What you will do: Go through the listing and copy each line with the string "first".
[Given information — start]
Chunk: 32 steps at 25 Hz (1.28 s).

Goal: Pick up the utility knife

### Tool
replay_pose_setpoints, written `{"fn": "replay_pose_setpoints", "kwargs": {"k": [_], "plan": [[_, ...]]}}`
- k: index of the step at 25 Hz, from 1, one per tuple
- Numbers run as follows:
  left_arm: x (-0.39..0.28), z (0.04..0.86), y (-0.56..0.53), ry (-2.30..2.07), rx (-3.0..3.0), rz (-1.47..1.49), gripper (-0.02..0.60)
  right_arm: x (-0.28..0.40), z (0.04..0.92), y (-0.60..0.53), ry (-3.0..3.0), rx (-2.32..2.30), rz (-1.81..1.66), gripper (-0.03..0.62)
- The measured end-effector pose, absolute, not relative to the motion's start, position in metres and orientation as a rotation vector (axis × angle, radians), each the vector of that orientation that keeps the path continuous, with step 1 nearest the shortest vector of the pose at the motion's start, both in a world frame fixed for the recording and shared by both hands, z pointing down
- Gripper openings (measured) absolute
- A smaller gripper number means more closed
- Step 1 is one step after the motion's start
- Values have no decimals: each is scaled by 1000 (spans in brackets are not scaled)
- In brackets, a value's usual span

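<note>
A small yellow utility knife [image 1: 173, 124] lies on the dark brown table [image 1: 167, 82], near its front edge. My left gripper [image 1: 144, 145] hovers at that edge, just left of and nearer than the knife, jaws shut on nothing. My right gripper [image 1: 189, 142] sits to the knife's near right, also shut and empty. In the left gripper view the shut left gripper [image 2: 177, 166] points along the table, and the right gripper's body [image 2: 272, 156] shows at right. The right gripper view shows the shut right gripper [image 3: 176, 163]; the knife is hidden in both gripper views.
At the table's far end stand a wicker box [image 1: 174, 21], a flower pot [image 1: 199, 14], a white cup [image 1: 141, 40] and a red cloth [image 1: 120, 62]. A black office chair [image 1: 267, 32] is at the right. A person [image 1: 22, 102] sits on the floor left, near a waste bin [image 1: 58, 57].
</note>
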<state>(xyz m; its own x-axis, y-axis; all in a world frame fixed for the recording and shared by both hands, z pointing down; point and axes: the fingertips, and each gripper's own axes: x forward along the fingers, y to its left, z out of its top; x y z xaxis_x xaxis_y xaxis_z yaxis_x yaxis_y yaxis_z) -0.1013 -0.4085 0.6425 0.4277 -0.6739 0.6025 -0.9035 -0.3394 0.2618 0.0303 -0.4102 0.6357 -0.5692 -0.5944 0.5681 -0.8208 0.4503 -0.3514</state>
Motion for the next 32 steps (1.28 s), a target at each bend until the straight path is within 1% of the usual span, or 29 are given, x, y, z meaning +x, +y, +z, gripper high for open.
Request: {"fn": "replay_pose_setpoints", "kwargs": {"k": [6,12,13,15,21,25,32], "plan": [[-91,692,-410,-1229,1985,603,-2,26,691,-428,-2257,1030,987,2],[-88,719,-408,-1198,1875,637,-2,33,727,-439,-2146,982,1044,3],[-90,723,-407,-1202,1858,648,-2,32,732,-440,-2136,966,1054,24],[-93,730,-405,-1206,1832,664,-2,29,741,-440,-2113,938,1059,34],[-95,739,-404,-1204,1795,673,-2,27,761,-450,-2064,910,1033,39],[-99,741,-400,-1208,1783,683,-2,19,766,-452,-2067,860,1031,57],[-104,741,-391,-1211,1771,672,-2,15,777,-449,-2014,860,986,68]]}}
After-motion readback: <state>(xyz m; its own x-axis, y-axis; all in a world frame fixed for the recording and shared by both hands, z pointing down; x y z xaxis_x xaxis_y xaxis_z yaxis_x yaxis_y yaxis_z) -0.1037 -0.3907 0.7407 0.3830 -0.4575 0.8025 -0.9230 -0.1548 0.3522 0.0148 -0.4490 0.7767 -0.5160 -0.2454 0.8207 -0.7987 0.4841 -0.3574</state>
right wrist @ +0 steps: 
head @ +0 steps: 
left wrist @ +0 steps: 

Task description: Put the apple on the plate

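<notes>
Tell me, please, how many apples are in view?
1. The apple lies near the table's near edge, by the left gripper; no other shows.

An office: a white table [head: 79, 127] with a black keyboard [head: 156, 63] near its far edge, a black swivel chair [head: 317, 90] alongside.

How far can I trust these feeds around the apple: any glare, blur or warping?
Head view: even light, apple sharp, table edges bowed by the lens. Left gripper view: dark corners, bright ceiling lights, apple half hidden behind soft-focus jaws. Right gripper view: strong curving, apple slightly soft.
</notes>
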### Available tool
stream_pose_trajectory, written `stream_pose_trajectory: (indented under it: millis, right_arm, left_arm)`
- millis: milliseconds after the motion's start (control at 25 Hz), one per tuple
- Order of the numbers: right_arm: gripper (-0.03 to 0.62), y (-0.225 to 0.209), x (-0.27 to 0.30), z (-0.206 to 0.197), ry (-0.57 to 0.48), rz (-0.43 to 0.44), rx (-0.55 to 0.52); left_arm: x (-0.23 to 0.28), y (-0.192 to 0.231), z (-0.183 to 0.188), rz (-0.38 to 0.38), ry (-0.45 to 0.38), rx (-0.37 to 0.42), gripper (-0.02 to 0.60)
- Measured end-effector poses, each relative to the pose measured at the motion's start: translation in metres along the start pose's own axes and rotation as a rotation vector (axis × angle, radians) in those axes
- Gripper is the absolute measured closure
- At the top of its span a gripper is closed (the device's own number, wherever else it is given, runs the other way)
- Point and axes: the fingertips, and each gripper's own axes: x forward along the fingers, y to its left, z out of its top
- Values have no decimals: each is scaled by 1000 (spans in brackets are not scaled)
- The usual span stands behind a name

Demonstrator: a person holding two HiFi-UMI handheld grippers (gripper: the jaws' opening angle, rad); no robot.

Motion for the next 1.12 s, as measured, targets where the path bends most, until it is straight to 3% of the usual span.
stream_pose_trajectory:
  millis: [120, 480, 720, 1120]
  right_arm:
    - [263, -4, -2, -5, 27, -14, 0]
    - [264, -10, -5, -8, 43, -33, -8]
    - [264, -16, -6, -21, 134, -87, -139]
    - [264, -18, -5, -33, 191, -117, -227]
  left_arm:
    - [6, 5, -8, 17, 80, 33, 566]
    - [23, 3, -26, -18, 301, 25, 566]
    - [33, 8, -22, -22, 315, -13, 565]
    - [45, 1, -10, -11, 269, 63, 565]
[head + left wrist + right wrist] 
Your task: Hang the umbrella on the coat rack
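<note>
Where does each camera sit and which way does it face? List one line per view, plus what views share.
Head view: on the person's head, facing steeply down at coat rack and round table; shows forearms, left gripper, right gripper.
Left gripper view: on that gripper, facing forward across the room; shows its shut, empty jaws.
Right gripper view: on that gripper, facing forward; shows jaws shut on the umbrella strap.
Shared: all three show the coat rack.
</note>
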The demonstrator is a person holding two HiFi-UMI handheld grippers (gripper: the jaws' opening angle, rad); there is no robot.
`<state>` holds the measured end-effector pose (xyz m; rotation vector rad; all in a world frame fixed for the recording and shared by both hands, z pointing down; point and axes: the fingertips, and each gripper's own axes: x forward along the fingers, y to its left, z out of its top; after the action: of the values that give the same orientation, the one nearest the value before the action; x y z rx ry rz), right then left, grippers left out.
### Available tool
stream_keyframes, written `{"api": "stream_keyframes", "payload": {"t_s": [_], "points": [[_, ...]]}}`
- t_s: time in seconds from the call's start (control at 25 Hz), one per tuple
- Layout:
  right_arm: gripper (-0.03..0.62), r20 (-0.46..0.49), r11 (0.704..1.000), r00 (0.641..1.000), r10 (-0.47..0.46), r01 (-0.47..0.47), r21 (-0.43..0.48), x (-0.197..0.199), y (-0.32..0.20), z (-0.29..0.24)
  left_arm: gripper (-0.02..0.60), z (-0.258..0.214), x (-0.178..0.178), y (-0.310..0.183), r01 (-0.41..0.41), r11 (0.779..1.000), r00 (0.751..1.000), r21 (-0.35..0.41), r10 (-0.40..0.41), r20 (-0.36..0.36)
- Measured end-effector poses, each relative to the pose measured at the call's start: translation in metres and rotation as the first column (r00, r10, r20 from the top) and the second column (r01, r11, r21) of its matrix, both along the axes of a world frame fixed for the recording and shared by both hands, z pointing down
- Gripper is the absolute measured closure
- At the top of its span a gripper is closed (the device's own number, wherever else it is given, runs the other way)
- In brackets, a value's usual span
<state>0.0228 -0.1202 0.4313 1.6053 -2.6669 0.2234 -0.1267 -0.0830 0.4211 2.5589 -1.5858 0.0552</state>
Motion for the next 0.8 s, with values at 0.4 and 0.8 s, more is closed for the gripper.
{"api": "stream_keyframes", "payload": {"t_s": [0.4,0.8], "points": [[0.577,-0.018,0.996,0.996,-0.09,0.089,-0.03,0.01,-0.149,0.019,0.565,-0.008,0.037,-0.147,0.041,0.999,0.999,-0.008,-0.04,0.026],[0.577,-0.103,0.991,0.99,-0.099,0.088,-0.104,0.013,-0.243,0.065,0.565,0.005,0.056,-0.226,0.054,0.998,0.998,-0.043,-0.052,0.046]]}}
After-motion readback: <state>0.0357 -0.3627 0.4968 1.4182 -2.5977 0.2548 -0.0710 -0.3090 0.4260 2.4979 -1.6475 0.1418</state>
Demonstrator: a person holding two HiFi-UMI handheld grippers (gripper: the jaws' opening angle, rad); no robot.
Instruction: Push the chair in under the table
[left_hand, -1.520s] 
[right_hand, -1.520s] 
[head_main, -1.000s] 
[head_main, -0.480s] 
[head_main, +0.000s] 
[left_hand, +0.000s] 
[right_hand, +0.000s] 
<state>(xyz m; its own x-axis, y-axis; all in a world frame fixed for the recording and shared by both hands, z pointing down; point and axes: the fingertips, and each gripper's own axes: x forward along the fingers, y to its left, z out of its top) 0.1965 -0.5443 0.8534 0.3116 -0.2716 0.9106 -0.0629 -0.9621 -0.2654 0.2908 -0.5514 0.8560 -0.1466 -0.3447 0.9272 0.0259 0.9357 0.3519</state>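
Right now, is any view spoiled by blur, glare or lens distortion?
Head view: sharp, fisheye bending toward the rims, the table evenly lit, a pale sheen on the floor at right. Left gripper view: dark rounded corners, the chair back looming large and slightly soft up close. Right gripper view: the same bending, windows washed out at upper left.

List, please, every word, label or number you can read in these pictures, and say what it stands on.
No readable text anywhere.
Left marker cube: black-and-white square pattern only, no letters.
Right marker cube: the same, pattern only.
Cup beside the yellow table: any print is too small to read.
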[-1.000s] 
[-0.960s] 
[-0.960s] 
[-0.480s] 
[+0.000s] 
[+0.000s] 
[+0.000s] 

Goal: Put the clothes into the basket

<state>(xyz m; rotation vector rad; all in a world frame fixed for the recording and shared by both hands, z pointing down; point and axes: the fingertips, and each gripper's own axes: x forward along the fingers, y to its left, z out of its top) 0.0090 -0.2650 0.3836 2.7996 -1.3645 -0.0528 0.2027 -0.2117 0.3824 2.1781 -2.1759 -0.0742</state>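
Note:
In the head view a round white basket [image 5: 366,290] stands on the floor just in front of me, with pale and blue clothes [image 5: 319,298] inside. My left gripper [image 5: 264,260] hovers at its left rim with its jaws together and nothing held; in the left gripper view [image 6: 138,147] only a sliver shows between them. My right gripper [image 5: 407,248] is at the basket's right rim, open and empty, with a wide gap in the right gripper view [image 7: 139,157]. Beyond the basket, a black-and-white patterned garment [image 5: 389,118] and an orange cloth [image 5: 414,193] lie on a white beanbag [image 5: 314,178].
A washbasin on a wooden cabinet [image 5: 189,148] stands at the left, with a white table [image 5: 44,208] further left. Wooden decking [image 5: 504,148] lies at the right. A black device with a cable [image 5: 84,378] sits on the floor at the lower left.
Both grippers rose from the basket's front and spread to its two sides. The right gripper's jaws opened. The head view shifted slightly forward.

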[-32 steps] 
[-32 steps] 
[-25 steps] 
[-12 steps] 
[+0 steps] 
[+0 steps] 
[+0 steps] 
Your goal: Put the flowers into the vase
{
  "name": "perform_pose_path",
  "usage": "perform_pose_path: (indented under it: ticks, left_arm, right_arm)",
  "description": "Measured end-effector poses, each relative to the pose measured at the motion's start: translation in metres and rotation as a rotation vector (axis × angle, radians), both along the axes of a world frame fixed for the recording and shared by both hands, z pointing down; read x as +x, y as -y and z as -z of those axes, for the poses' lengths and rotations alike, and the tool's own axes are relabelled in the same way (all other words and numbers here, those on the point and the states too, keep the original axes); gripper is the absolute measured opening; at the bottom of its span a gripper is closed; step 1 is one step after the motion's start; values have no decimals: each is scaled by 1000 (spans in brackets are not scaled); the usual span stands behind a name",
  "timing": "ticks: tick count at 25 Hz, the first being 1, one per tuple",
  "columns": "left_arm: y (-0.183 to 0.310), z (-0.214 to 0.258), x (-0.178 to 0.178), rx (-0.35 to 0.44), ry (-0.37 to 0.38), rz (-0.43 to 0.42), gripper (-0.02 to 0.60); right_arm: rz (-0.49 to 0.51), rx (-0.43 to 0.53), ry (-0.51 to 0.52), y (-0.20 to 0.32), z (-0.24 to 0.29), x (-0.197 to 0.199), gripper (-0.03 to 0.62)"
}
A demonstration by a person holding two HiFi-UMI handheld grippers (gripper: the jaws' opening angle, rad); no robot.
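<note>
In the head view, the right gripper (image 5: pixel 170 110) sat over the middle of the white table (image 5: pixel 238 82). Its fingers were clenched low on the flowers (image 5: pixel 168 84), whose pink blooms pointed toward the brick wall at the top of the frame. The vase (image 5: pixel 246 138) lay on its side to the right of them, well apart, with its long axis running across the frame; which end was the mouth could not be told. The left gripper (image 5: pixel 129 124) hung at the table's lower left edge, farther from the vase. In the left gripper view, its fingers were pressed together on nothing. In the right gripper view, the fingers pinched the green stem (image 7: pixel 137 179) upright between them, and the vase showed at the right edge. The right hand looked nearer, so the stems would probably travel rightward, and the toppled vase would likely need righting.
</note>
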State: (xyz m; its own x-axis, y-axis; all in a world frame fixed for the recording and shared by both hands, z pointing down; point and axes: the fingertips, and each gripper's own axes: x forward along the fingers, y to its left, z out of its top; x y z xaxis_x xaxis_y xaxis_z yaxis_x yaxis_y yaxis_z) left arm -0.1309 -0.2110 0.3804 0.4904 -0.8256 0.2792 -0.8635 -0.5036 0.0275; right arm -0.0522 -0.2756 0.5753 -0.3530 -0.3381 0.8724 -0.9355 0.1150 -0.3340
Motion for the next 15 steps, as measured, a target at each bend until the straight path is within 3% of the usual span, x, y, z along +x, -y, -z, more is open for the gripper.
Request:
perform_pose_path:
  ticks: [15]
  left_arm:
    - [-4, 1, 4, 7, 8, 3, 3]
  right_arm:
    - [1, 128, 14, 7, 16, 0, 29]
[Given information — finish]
Your solution:
- Measured end-effector poses, each relative to the pose measured at the call's start: translation in metres and rotation as the first column (r00, r10, r20 from the top) and the second column (r01, r11, r21) of its matrix, both along the axes of a world frame fixed for the recording and shared by both hands, z pointing down
  "timing": "ticks: tick count at 25 Hz, the first being 1, one per tuple",

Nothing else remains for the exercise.